Like yourself, there was a time, long ago, that ”I used to be a believer in the Efficient Market Theory & Rational Markets but no more". And there, I’d say, we are in good company, because ‘ol Warren has publicly stated that, ”I’d be a bum on the street with a tin cup if the Markets were efficient” !
Yes, as you say ” .... the market is not always efficient in pricing a stock accordingly. Just recall the 2008/2009 crash.”
In that regard I’d contend that in situations, such as 2008/2009, many in the market place are acting in fear and uncertainty due to current conditions, be they financial, political, or whatever.
In those situations it’s often a case of getting out of stocks and putting your money into “safer” havens. In those situations the stock price of any company, be it a quality company or a dog, will very likely fall in price.
When the stock price of a company, such as Coca Cola, falls in price, due to no fault of its own, but rather due to bear-like market activity, then, IMO, one needs to keep one’s powder dry and wait for those extraneous conditions to reverse.

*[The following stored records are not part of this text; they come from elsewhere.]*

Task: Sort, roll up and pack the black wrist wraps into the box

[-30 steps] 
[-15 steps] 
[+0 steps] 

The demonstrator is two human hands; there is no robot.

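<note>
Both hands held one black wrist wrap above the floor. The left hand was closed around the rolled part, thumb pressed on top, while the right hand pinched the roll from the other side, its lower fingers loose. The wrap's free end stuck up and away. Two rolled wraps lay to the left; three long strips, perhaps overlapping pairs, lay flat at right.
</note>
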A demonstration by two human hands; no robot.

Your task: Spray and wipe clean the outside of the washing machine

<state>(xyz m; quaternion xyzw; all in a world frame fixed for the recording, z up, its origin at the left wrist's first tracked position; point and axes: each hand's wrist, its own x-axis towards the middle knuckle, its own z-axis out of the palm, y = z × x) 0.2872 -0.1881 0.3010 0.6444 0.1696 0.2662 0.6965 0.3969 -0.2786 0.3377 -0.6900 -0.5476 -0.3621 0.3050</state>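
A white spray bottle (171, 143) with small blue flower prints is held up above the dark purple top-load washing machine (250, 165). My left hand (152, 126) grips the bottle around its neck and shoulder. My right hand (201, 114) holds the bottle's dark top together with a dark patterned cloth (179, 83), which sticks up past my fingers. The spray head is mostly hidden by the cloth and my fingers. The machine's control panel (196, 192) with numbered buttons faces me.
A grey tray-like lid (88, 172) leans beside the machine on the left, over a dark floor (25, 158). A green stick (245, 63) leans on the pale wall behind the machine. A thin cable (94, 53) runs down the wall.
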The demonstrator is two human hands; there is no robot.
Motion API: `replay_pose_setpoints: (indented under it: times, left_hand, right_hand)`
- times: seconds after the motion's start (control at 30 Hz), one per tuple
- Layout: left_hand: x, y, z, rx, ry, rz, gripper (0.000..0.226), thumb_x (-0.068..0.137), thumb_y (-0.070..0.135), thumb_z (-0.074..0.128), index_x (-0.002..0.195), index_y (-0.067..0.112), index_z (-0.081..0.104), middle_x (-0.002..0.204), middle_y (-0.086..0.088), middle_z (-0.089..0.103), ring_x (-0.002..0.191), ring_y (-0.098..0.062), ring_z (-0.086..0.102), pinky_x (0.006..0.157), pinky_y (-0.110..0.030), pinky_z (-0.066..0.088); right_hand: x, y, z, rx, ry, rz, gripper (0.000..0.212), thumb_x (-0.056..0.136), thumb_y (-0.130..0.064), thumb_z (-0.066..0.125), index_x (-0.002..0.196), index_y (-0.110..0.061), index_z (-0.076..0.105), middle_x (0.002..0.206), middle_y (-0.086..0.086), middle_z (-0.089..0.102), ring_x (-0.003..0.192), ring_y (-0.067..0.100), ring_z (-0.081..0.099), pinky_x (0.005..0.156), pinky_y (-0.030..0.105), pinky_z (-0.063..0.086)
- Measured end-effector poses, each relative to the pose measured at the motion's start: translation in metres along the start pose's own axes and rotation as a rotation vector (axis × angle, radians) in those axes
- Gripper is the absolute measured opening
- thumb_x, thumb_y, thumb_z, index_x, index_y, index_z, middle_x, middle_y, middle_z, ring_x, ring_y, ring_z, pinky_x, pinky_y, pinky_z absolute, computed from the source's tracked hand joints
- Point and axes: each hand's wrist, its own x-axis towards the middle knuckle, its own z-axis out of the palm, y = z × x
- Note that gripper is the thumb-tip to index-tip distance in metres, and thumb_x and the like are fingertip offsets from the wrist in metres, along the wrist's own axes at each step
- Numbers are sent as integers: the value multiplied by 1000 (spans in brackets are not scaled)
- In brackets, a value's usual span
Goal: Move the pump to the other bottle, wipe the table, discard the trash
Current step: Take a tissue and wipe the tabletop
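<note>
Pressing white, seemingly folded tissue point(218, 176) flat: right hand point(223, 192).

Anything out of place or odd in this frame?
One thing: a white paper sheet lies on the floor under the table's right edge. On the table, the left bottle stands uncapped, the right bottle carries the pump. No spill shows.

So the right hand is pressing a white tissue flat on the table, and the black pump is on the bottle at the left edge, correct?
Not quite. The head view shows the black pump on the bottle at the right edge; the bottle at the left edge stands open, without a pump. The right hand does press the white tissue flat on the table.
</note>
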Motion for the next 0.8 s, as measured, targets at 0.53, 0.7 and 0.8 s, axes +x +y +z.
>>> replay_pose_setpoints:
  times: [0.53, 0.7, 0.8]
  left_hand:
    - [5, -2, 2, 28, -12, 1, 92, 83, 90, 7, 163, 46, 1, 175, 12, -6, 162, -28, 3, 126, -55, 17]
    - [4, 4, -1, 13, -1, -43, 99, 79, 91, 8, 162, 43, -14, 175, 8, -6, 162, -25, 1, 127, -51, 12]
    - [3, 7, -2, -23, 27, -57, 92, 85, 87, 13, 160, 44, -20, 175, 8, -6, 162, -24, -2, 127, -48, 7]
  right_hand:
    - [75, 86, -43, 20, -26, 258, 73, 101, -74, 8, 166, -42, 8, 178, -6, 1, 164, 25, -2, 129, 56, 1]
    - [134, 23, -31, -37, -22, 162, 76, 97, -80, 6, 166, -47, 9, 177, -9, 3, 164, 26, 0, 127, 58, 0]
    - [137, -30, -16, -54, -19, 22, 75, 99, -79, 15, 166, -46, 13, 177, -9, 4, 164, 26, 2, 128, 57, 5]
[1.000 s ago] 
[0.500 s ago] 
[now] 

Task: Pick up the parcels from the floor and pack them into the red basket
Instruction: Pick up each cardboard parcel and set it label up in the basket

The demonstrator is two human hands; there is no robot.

Because the time will come when its price down trend will change direction, and once that’s confirmed then I’d say that’s the time to invest in such a company again.
Once sanity returns to the market place, the companies that will inevitably rise “from the ashes” will be those whose relevant fundamentals are still sound. And as we’ve often read, the likes of Buffett get very “greedy” at such times because so many others are “fearful” and their wide spread selling has drastically depressed stock prices.
No doubt, it’s not an easy thing to do, as one really has to have "the courage of one’s fundamental analysis convictions” to invest money in the market when the majority are moving in the opposite direction.